Сообщники Китайца – а их было двое: рослый дегенерат с рыжей козлиной бородкой и лысый бугай в кожаной куртке с изображением черепа – схватили женщину. Та начала сопротивляться, извиваясь и пытаясь освободиться. Тот, что с бородкой, ударил ее по лицу, она вскрикнула. Он взял ее за шею, а другой рукой нанес серию ударов прямо в лицо.
Мужчина лежал и слушал, как истязают его жену. Что он мог сделать? Если скажет, где деньги, его убьют, это точно. Если не скажет, его все равно убьют. Китаец был самым свирепым и безумным мафиози в Лос-Анджелесе. Он прибыл сюда из Герцословакии, из этой идиотской посткоммунистической страны на Балканах, где самый весомый аргумент – сила. Зря мужчина согласился работать на мафию, хотя именно это позволило ему купить шикарный особняк, небольшой домик во Флориде, обзавестись собственным катером, белоснежным красавцем, мечтой его детства.
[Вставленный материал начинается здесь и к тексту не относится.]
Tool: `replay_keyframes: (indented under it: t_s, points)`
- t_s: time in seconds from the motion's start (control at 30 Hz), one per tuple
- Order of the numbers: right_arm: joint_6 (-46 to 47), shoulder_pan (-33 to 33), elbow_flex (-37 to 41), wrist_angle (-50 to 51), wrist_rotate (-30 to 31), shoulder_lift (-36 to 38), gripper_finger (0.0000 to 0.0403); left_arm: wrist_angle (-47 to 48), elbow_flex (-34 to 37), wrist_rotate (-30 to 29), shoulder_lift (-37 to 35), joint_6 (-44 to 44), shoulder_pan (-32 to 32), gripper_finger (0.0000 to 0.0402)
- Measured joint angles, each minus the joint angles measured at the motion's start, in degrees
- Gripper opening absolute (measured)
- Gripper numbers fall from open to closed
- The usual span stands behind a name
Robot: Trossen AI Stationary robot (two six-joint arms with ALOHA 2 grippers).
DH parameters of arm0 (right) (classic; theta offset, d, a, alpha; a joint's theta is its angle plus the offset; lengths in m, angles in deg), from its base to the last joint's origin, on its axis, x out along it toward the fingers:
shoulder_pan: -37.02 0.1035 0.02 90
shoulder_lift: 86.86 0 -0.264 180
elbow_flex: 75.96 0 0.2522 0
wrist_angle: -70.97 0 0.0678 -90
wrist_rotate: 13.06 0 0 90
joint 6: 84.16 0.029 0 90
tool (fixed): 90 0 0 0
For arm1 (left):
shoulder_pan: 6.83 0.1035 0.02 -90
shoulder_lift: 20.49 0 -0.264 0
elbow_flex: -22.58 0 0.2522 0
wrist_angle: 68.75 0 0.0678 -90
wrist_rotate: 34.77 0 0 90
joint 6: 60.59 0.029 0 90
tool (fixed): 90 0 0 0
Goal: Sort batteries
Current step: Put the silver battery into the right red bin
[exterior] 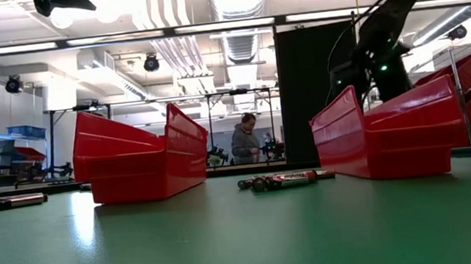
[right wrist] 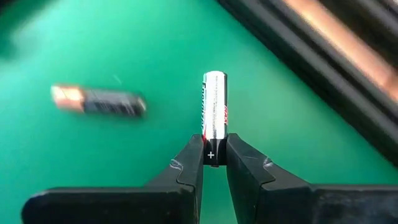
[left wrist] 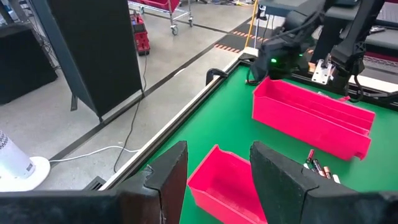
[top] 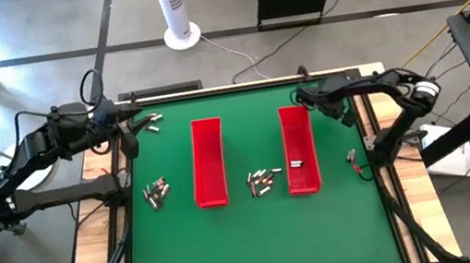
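Right wrist view: right hand (right wrist: 212, 163) clamped on a battery (right wrist: 214, 106), red lettering unreadable.

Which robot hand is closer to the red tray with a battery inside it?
Right. The right gripper, gripping a battery, hangs just beyond that right tray's far end; the left gripper is across the table, past the other tray.

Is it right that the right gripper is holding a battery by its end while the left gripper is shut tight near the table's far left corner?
Not quite. The right gripper does pinch a silver battery by its end, but the left gripper is open, not shut; the left wrist view shows a clear gap between its fingers, with nothing held.
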Motion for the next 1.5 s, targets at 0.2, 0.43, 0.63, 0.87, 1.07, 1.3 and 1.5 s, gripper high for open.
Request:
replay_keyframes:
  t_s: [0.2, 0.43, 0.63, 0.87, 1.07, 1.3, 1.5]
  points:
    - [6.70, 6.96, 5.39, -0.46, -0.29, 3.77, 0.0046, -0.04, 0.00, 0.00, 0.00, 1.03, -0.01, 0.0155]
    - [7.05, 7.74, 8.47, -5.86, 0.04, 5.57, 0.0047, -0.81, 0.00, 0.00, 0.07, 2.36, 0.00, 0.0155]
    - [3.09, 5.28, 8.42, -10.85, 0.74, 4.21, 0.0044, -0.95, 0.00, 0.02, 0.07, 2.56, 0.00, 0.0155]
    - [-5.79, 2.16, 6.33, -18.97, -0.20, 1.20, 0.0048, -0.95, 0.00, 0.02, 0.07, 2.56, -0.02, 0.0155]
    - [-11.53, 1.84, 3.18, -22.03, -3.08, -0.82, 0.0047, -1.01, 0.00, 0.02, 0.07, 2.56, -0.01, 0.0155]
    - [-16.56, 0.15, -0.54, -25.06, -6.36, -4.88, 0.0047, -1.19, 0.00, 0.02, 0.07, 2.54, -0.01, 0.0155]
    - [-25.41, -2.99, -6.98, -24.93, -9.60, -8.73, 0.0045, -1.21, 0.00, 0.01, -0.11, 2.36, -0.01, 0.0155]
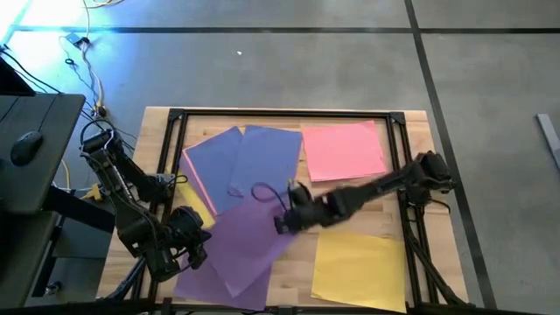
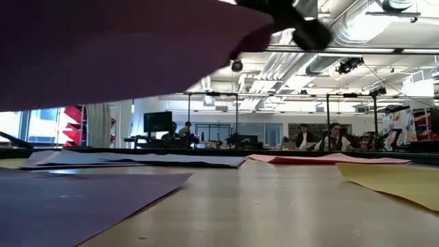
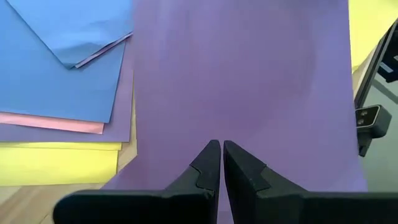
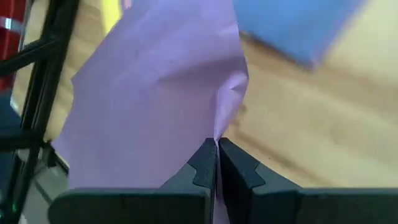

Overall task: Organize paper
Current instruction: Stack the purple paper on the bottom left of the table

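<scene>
A purple sheet (image 1: 245, 232) hangs between my two grippers near the table's near edge; in the low view it (image 2: 103, 48) is raised off the table. My left gripper (image 1: 194, 243) (image 3: 221, 144) is shut on its left side, and my right gripper (image 1: 282, 223) (image 4: 216, 143) is shut on its right side. A second purple sheet (image 1: 229, 282) (image 2: 68, 199) lies flat beneath. Blue sheets (image 1: 254, 162) overlap at the far left, over a pink edge (image 1: 188, 171) and a yellow sheet (image 1: 198, 206). A pink sheet (image 1: 343, 149) lies far right and a yellow one (image 1: 359, 267) near right. My left gripper pinches the purple sheet at its left edge (image 3: 211, 134) between the two shut fingers, coming level from the table's left. The sheet spreads away ahead of the fingers, off the table. My right gripper pinches the sheet's right edge (image 4: 225, 118) between the two shut fingers, coming from the table's right. The paper crumples and folds just ahead of the fingertips, and the sheet is held clear of the wood.
A black metal frame (image 1: 289, 114) runs along the table's far, left and right sides. Bare wood (image 1: 297, 267) shows between the purple sheets and the near yellow sheet. People sit at desks (image 2: 322, 140) in the room beyond the table.
</scene>
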Robot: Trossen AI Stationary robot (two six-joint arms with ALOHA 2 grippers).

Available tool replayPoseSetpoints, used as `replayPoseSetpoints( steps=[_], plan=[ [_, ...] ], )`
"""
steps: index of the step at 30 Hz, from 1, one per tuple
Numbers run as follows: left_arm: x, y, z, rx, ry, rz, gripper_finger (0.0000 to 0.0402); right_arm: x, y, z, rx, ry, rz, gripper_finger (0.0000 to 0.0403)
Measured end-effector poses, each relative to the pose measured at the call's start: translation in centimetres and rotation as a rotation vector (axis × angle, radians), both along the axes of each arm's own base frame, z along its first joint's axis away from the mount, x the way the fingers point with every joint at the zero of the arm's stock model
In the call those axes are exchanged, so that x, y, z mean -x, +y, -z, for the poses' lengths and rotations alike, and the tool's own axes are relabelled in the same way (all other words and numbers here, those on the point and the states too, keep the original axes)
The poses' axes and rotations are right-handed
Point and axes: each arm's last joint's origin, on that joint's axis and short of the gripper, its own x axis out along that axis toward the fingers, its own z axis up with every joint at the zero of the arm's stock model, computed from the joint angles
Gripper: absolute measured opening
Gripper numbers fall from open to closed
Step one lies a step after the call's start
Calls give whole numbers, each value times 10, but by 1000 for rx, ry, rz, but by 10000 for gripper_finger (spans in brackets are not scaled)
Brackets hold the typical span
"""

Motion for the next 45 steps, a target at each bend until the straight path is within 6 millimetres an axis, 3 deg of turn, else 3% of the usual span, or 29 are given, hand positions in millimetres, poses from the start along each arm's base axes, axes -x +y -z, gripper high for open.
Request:
replayPoseSetpoints(
  steps=[7,13,23,33,37,41,45],
  plan=[
    [0,0,0,-5,21,27,0,24,52,17,-56,-153,297,0],
    [1,-1,1,-2,38,42,0,6,71,32,-89,-182,338,0],
    [3,-3,1,8,61,68,0,-22,66,57,-68,-122,366,0],
    [4,-4,2,39,103,83,0,-41,74,105,-132,-84,315,0],
    [4,-4,2,46,120,96,0,-41,74,107,-142,-55,277,5],
    [4,-4,2,41,123,110,0,-43,74,105,-107,-49,203,41],
    [4,-5,2,42,122,111,0,-48,74,102,-91,-57,80,106]
  ],
)
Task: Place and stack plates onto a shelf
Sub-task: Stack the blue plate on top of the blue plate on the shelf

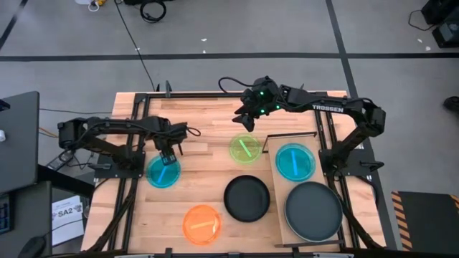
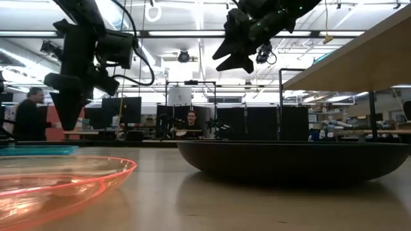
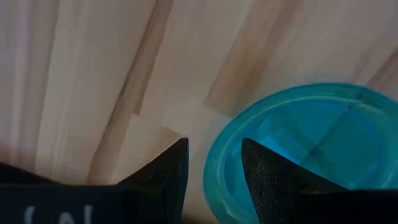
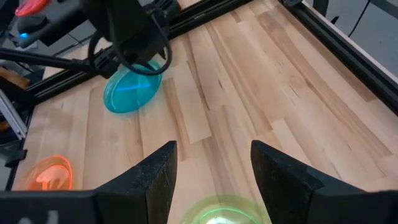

И вот в одночасье все изменилось – зачем он только решил, что денег у мафиози и так много и пропажу нескольких миллионов никто не заметит? Еще бы пару часов – и они бы с женой скрылись, все было готово, где-нибудь в Южной Америке или Новой Зеландии они провели бы остаток жизни в достатке и покое.
– Ты все еще не хочешь говорить? – Китаец наступил ему на шею тяжелым ботинком. – Что, задыхаешься? Тебе нечем дышать? Хочется жить?
Затем мафиози отдал несколько команд на гортанном герцословацком языке. Бухгалтер мафии смотрел с все возрастающим ужасом на то, как подонок в кожаной куртке достал небольшую ацетиленовую горелку. Голубоватое пламя, вспыхнув, загудело.
– У тебя есть еще десять секунд, чтобы сказать мне, где пять миллионов, – гнусаво продолжил Китаец.
Бухгалтер взглянул в его раскосые глаза. В них светились безумие и ярость. Он слышал, что и в растреклятой Герцословакии Китаец считался одним из самых свирепых и, что самое ужасное, неуправляемых мафиози. Как было хорошо во времена «холодной войны» – Америка жила спокойно, герцословаки обитали на Балканах, пили сливовую водку вместе с медведями, не лезли в чужие дела. Теперь они заполонили Штаты, прибрали к рукам проституцию, игорный бизнес, торговлю наркотиками и оружием. Ему, как бухгалтеру, приходилось работать и на азиатов, и на итальянцев, и даже на негров. Все они отличались изощренной жестокостью, но герцословаки превзошли всех – они убивали из прихоти, для них смерть была обычной забавой. Но ему так не хотелось умирать!
Сподручный Китайца поднес гудящую горелку к лицу женщины. Та завизжала, пытаясь отклониться от огня.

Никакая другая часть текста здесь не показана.